About 20 years later, she received a request for Catholic sisters to provide health care to lepers on the Hawaiian Islands. She accepted the request and ministered to the lepers of Molokai, her time overlapping with the last years of St. Damien’s own life on the island.
Her dedication to caring for the sick and suffering led to her recognition as the “beloved mother of the outcasts.”
St. Junipero Serra
Having joined the Franciscan order at 17, St. Junipero Serra (1713 – 1884) became an accomplished scholar of philosophy at a young age. But when he was just 36, Serra left his prestigious position to become a missionary in the Americas.

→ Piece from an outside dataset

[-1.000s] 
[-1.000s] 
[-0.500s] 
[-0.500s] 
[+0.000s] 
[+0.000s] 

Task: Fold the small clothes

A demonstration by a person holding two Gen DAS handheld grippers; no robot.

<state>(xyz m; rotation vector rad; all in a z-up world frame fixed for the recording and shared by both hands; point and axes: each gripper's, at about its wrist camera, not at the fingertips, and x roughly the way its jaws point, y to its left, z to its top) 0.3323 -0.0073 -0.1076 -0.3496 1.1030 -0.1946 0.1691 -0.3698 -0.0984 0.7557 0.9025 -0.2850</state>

He began work in Mexico amongst the Pame Indians, learning their language and even translating the catechism for them. It is there that Serra gained his reputation as a preacher and grew in his personal dedication to penance and mortification.
Years later, he was assigned to preach in California, where he established many missions. The mission churches remain today, stretching from San Diego to San Francisco.